▶ The problem: Reproduce the listing exactly and skip over any pictures.

--

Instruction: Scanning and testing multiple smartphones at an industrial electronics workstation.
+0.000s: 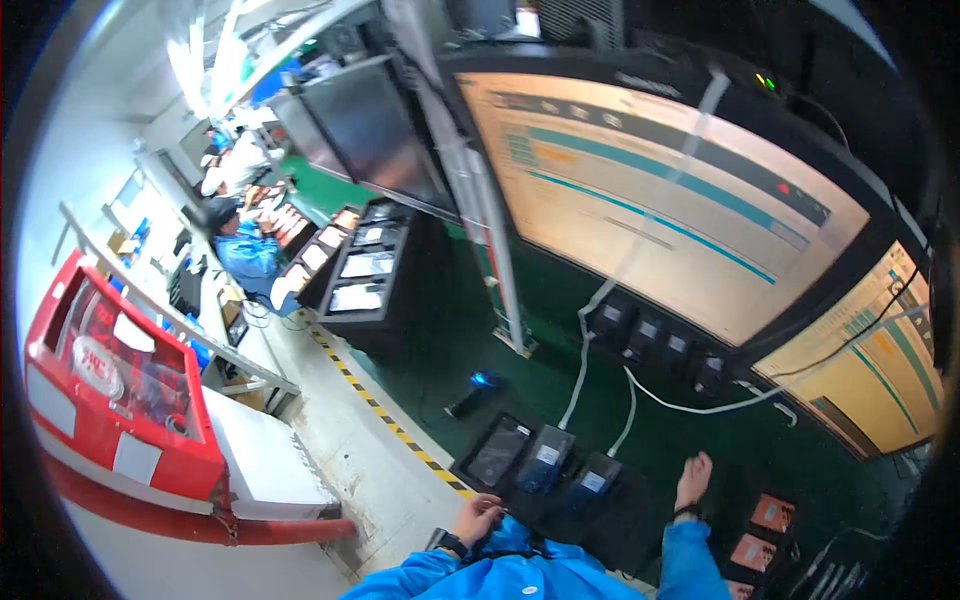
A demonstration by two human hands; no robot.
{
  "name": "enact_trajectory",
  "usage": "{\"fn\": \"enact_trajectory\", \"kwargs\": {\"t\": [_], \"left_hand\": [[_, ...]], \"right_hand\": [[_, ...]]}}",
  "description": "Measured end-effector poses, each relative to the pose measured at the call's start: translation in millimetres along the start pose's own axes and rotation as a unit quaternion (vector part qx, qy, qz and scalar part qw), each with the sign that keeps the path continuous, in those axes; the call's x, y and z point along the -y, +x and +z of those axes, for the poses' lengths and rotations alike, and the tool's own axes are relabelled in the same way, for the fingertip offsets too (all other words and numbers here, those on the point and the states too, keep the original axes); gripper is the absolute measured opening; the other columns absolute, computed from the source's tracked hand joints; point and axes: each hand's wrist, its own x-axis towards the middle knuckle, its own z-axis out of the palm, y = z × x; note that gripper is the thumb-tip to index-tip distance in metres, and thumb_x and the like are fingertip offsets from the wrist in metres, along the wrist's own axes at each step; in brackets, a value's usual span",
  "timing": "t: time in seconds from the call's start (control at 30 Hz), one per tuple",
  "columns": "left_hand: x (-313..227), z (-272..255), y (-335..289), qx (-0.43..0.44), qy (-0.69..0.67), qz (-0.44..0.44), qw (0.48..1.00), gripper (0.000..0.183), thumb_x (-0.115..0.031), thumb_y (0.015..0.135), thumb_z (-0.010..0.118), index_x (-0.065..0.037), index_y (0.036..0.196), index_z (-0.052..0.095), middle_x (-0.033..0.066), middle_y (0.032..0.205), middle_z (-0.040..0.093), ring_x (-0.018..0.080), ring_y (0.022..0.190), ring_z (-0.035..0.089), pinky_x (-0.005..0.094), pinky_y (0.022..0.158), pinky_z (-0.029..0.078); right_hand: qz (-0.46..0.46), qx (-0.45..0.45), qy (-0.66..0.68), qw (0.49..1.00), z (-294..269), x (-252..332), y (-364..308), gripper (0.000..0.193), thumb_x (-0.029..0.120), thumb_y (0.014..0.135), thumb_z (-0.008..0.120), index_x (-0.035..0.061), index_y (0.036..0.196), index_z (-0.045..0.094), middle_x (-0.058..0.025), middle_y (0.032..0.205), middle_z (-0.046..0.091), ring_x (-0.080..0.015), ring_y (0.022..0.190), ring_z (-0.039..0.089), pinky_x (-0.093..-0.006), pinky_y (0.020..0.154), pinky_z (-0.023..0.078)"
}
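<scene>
My left hand [478, 518] is at the near edge of a black mat, its fingers curled together. Whatever they hold, if anything, is too small to make out. My right hand [693, 482] is over the green bench to the right, fingers loosely apart and nothing visible in them. Between the hands lie a dark flat device with a screen [497, 452], a dark boxy device with a pale label [546, 457] and a similar labelled device [592, 482]. White cables [578, 375] run to the two labelled devices.
A handheld scanner [474, 393] glows blue beyond the devices. A large monitor [660, 210] and a second screen [865, 350] stand behind several dark units [645, 335]. Copper-coloured boxes [773, 512] lie at right. A red cabinet [125, 380] is at left; a co-worker in blue [245, 250] sits farther off.
</scene>
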Motion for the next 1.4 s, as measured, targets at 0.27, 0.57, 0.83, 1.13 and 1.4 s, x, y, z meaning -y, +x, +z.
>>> {"fn": "enact_trajectory", "kwargs": {"t": [0.27, 0.57, 0.83, 1.13, 1.4], "left_hand": [[0, -17, 16, 0.099, 0.057, 0.06, 0.992, 0.019, -0.011, 0.084, 0.058, -0.005, 0.102, 0.059, 0.0062, 0.083, 0.065, 0.0127, 0.074, 0.062, 0.0271, 0.066, 0.05], [77, -6, 21, 0.151, 0.241, 0.195, 0.939, 0.022, -0.014, 0.073, 0.058, -0.006, 0.093, 0.064, 0.0076, 0.081, 0.066, 0.0206, 0.076, 0.064, 0.0335, 0.068, 0.05], [152, 58, 55, 0.322, 0.172, 0.06, 0.929, 0.023, -0.028, 0.07, 0.067, -0.01, 0.084, 0.068, 0.011, 0.076, 0.066, 0.0264, 0.069, 0.064, 0.0382, 0.062, 0.051], [87, 101, -73, 0.277, 0.277, 0.323, 0.861, 0.023, -0.022, 0.07, 0.062, -0.011, 0.09, 0.067, 0.0113, 0.08, 0.066, 0.0277, 0.072, 0.063, 0.038, 0.066, 0.051], [173, 222, -177, 0.375, 0.293, 0.279, 0.834, 0.026, -0.022, 0.073, 0.06, -0.01, 0.095, 0.066, 0.0119, 0.081, 0.066, 0.0278, 0.071, 0.062, 0.038, 0.066, 0.05]], "right_hand": [[0.012, -0.214, -0.097, 0.972, 11, -14, -183, 0.038, 0.004, 0.084, 0.051, 0.0028, 0.12, 0.04, -0.0209, 0.106, 0.051, -0.0282, 0.093, 0.054, -0.034, 0.079, 0.045], [0.029, -0.123, -0.221, 0.967, 34, 11, -301, 0.038, 0.025, 0.091, 0.052, 0.0052, 0.122, 0.045, -0.0149, 0.111, 0.057, -0.0244, 0.096, 0.058, -0.0361, 0.078, 0.049], [0.049, 0.028, -0.135, 0.989, 31, 23, -314, 0.04, 0.027, 0.091, 0.051, 0.0055, 0.124, 0.042, -0.0157, 0.115, 0.055, -0.0258, 0.1, 0.056, -0.0375, 0.082, 0.048], [0.153, 0.097, 0.003, 0.983, -57, -26, -339, 0.043, 0.028, 0.092, 0.05, 0.0058, 0.127, 0.039, -0.0167, 0.119, 0.052, -0.0272, 0.104, 0.054, -0.039, 0.085, 0.047], [0.265, 0.075, 0.137, 0.952, -223, -123, -391, 0.046, 0.029, 0.092, 0.049, 0.0061, 0.13, 0.037, -0.0175, 0.123, 0.05, -0.0284, 0.107, 0.053, -0.0404, 0.089, 0.045]]}}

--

▶ Answer area:
Instruction: Scanning and testing multiple smartphones at an industrial electronics workstation.
+0.000s: 
A demonstration by two human hands; no robot.
{
  "name": "enact_trajectory",
  "usage": "{\"fn\": \"enact_trajectory\", \"kwargs\": {\"t\": [_], \"left_hand\": [[_, ...]], \"right_hand\": [[_, ...]]}}",
  "description": "Measured end-effector poses, each relative to the pose measured at the call's start: translation in millimetres along the start pose's own axes and rotation as a unit quaternion (vector part qx, qy, qz and scalar part qw), each with the sign that keeps the path continuous, in those axes; the call's x, y and z point along the -y, +x and +z of those axes, for the poses' lengths and rotations alike, and the tool's own axes are relabelled in the same way, for the fingertip offsets too (all other words and numbers here, those on the point and the states too, keep the original axes); gripper is the absolute measured opening; the other columns absolute, computed from the source's tracked hand joints; point and axes: each hand's wrist, its own x-axis towards the middle knuckle, its own z-axis out of the palm, y = z × x; note that gripper is the thumb-tip to index-tip distance in metres, and thumb_x and the like are fingertip offsets from the wrist in metres, along the wrist's own axes at each step; in brackets, a value's usual span",
  "timing": "t: time in seconds from the call's start (control at 30 Hz), one per tuple",
  "columns": "left_hand: x (-313..227), z (-272..255), y (-335..289), qx (-0.43..0.44), qy (-0.69..0.67), qz (-0.44..0.44), qw (0.48..1.00), gripper (0.000..0.183), thumb_x (-0.115..0.031), thumb_y (0.015..0.135), thumb_z (-0.010..0.118), index_x (-0.065..0.037), index_y (0.036..0.196), index_z (-0.052..0.095), middle_x (-0.033..0.066), middle_y (0.032..0.205), middle_z (-0.040..0.093), ring_x (-0.018..0.080), ring_y (0.022..0.190), ring_z (-0.035..0.089), pinky_x (-0.005..0.094), pinky_y (0.022..0.158), pinky_z (-0.029..0.078); right_hand: qz (-0.46..0.46), qx (-0.45..0.45), qy (-0.66..0.68), qw (0.49..1.00), z (-294..269), x (-252..332), y (-364..308), gripper (0.000..0.193), thumb_x (-0.029..0.120), thumb_y (0.014..0.135), thumb_z (-0.008..0.120), index_x (-0.035..0.061), index_y (0.036..0.196), index_z (-0.045..0.094), middle_x (-0.058..0.025), middle_y (0.032..0.205), middle_z (-0.046..0.091), ring_x (-0.080..0.015), ring_y (0.022..0.190), ring_z (-0.039..0.089), pinky_x (-0.093..-0.006), pinky_y (0.020..0.154), pinky_z (-0.023..0.078)"
}
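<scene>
My left hand [478, 518] is at the near edge of a black mat, its fingers curled together. Whatever they hold, if anything, is too small to make out. My right hand [693, 482] is over the green bench to the right, fingers loosely apart and nothing visible in them. Between the hands lie a dark flat device with a screen [497, 452], a dark boxy device with a pale label [546, 457] and a similar labelled device [592, 482]. White cables [578, 375] run to the two labelled devices.
A handheld scanner [474, 393] glows blue beyond the devices. A large monitor [660, 210] and a second screen [865, 350] stand behind several dark units [645, 335]. Copper-coloured boxes [773, 512] lie at right. A red cabinet [125, 380] is at left; a co-worker in blue [245, 250] sits farther off.
</scene>
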Motion for the next 1.4 s, as measured, targets at 0.27, 0.57, 0.83, 1.13 and 1.4 s, x, y, z meaning -y, +x, +z.
>>> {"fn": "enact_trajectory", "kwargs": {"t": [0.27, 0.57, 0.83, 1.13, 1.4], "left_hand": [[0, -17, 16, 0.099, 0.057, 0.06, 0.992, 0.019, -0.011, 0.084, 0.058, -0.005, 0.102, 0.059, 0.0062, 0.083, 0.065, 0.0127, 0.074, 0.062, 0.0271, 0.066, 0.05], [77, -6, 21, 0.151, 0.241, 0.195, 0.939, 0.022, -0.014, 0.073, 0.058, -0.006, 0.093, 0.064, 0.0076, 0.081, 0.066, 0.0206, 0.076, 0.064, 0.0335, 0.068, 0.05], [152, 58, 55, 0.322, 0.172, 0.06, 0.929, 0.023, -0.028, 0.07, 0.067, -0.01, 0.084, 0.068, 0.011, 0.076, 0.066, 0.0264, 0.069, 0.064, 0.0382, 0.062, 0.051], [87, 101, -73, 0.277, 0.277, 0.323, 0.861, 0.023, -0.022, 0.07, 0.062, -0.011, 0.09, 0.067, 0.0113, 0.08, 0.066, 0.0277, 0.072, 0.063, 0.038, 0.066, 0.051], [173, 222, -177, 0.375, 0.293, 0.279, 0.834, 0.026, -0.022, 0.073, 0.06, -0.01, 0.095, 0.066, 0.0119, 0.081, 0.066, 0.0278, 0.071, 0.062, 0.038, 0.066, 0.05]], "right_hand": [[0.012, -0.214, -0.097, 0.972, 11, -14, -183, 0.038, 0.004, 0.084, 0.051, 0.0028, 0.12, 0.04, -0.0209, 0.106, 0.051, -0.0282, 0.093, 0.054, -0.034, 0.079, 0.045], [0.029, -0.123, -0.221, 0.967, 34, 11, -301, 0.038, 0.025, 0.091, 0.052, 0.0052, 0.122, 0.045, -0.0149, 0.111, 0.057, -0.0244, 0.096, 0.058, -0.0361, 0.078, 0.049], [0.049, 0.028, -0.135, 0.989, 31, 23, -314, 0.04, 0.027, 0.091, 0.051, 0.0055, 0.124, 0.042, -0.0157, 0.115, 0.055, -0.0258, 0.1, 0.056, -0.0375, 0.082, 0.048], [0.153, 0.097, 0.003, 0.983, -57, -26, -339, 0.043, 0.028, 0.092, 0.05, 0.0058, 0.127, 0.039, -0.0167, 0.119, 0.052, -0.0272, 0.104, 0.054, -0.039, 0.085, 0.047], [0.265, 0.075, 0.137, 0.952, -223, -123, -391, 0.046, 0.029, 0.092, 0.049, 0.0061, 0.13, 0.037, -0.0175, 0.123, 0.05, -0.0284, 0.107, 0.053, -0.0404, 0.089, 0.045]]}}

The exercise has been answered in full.